Digital echo cancellation is based on subtracting from the received signal a correction based on the response of the system to a short spike of sound, called the finite impulse response (FIR). The FIR is simply the echo you would hear from a short ping.
Figure 2 shows 128 digital sound samples or taps taken at a rate of 8,000 times per second, covering 128/8 = 16 milliseconds. The impulse occurred at time zero. The dots represent the individual sample values that have been normalized to an impulse size of 1.
The first thing to notice is the echo does not appear to be very strong. The impulse had a value of 1, and the highest peak in the response is less than 0.25, falling rapidly to tiny values. But because of the sensitivity of the ear, the echo produced by this system sounds almost as loud as the spoken voice, resulting in a completely intolerable echo on a VoIP system.
The echo from the impulse has an effect that lasts about 10ms (80 taps). To cancel out the echo properly, the input from all the nonzero taps needs to be taken into account. This is why the number of taps in an echo canceller is important. The number of taps is always a power of 2: 32, 64, 128, 256 and so on. Naturally, the higher the number of taps, the higher the computing load and memory requirement.
This echo starts at tap 7, or about 1ms after the impulse. The delay is due to switching and transmission delays on the digital and analog lines. You can see why it is important that echo cancellation takes place close to the echo source. If this echo were being cancelled at the far end of a transatlantic call, there would be many more leading idle taps, so the true echo would be shifted back, perhaps right out of the tap sample. When echo is heard on a system with good echo cancellation, it usually is because an unexpectedly complex system has switching and transmission delays that have shifted the FIR backwards out of the tap sample.
For this call, beyond about 70 taps, the echo tail is small. In practice, this echo canceller would be about as effective at 64 taps, particularly if the leading 8 taps were eliminated by better buffering. That would cut the echo cancellation computation load by half.
The FIR is used to calculate a series of correction factors that represent the echo component of the received signal. Mathematically, the echo to be subtracted for each voice sample is given by the dot product of two vectors of dimension equal to the number of taps. On a 128-tap echo canceller, for example, it would look like this:
Echo = (128 values of FIR) ⋅ (128 previous tap samples of transmission)

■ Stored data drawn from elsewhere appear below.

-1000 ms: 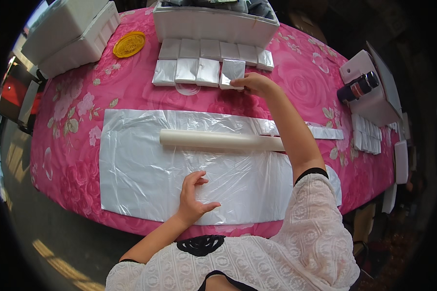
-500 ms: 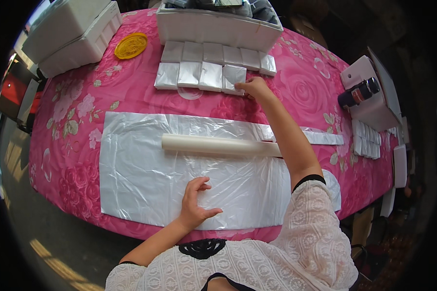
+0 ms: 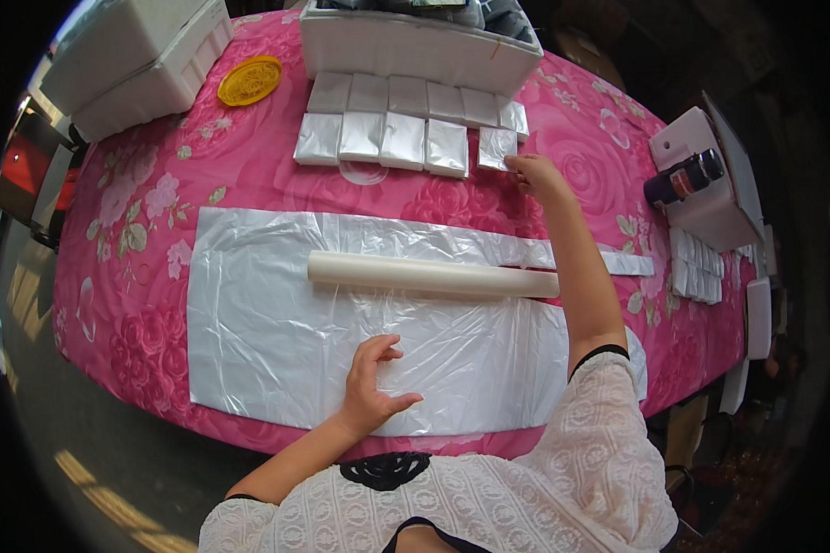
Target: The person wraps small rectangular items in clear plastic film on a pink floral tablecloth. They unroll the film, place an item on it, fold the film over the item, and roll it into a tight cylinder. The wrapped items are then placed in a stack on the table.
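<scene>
My right hand (image 3: 537, 177) reaches across the table and pinches the near right corner of a small folded plastic packet (image 3: 496, 147), silvery white. To its left, two rows of similar folded packets (image 3: 402, 138) lie side by side. Close to me a large shiny plastic bag (image 3: 258, 323) is spread flat, with a pale roller tube (image 3: 415, 273) lying across it; my right forearm passes over the bag near the tube's right end. My left hand (image 3: 369, 385) rests at the bag's near part, fingers curved and thumb apart, holding nothing.
Behind the packets stands a white foam box (image 3: 415, 53) full of dark items. A yellow dish (image 3: 249, 81) of rubber bands and stacked foam boxes (image 3: 157, 88) are at far left. At right are a dark bottle (image 3: 684, 178), a white box (image 3: 710, 207) and more packets (image 3: 695, 267).
My right hand has moved right from the front row's end packet, and a packet now lies under its fingers, apart from the row. My left hand has stayed in place.
</scene>
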Available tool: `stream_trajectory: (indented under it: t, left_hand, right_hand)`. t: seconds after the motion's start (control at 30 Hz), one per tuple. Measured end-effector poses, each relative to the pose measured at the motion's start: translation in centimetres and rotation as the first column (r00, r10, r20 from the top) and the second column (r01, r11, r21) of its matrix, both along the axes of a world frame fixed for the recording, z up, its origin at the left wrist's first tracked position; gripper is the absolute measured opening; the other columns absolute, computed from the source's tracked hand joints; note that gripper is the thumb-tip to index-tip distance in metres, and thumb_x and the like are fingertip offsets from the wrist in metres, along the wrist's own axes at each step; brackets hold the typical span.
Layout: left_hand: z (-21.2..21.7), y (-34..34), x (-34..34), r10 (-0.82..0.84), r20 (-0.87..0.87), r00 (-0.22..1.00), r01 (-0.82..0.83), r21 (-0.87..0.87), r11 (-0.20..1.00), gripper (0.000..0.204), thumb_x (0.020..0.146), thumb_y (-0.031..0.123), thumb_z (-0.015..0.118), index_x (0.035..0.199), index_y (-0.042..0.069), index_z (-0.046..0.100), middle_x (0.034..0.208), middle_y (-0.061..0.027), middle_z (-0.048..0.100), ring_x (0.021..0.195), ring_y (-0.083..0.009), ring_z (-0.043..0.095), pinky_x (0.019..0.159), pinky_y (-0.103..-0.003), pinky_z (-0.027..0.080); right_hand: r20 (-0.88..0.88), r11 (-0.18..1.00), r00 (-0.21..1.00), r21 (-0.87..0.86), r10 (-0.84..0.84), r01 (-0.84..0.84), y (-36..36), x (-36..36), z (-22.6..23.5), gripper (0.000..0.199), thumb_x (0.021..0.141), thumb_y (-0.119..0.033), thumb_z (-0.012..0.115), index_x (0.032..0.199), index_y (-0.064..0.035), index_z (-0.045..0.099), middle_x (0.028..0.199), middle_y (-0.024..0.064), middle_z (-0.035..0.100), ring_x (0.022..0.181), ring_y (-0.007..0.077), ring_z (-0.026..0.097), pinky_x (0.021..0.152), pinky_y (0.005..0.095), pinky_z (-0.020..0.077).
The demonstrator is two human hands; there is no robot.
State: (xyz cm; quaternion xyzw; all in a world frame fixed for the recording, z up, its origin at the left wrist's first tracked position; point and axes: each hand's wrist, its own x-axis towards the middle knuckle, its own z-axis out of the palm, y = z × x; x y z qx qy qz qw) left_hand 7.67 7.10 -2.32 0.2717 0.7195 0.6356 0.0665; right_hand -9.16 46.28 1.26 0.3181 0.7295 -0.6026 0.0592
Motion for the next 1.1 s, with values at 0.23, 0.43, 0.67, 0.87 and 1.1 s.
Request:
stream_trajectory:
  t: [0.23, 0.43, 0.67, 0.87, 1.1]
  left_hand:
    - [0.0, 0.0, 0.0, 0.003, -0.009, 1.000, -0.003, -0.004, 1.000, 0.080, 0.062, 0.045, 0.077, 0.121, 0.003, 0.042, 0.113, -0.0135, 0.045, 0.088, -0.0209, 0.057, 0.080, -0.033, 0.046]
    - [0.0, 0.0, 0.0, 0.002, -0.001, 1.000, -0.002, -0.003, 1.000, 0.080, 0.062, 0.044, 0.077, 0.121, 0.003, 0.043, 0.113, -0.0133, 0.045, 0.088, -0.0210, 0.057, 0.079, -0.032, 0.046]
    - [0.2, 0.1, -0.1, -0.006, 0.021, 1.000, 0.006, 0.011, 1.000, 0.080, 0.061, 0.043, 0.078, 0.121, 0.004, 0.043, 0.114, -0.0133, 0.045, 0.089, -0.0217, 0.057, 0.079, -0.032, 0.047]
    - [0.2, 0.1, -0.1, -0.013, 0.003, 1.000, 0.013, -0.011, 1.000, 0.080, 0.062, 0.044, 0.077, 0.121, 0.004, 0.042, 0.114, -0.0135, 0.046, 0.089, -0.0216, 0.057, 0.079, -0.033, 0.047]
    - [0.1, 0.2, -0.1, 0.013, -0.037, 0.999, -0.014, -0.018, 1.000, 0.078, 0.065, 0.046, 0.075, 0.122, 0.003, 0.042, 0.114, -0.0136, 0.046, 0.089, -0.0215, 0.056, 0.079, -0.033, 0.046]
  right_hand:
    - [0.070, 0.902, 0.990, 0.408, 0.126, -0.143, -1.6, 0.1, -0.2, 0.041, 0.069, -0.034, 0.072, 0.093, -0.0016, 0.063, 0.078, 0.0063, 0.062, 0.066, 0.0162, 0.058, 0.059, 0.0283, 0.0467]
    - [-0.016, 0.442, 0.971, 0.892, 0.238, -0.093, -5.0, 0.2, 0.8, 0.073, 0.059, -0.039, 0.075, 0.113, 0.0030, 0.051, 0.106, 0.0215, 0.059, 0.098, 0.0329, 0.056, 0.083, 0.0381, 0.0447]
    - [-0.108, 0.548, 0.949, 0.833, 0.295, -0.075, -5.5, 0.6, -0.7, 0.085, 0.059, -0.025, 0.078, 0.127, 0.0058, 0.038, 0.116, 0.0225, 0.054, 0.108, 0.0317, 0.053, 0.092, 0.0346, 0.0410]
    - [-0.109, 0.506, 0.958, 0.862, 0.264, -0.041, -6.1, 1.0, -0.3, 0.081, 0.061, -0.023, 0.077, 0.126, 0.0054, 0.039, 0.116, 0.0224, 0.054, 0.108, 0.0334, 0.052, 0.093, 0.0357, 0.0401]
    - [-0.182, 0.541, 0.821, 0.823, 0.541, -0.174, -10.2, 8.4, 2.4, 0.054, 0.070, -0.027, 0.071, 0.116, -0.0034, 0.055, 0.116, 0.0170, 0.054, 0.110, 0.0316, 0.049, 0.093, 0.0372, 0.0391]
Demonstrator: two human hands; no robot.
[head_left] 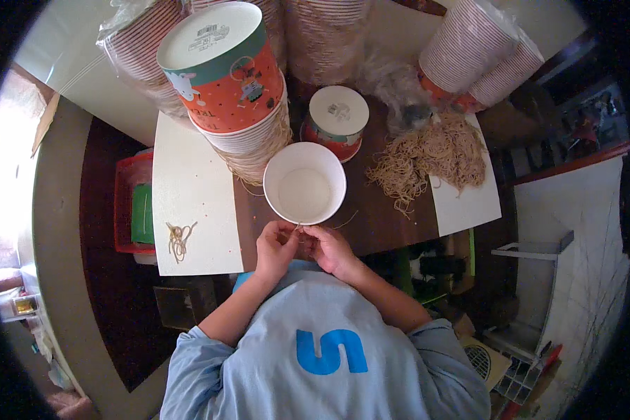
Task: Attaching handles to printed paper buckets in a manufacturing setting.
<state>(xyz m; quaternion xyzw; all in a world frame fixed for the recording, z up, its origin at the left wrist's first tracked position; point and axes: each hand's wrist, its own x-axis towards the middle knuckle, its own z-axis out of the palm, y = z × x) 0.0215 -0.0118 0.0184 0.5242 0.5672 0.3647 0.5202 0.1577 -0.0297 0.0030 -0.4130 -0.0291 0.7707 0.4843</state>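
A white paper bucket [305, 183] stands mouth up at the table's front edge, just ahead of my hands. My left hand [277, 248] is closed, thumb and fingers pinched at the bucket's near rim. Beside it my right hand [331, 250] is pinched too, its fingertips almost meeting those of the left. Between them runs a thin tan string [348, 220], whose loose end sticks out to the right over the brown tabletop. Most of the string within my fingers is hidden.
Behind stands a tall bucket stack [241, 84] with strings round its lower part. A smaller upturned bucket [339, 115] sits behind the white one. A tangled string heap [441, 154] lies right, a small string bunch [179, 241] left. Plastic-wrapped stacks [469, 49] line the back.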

By subtracting this “echo” from the signal as received, a substantially echo-free receive signal is obtained. However, because of rounding errors and non-linearities, some of the echo remains. The nonlinear processor cuts out the remaining received signal if the signal is small enough. In higher-performance echo cancellers, the nonlinear processor then substitutes “comfort noise”, background noise so the line does not sound dead.
Obtaining the FIR is an iterative training process based on measuring the residual signal after the calculated echo has been subtracted and changing the FIR estimate. This process requires silence on the other end of the line—there is no doubletalk. The doubletalk detector detects when both parties are speaking at the same time and disables the FIR optimization process until the doubletalk condition has ceased. The iterative FIR optimization converges quite slowly, but as the calculations are done 8,000 times per second, within a second or two of the start of a call, a good echo canceller will be fully trained.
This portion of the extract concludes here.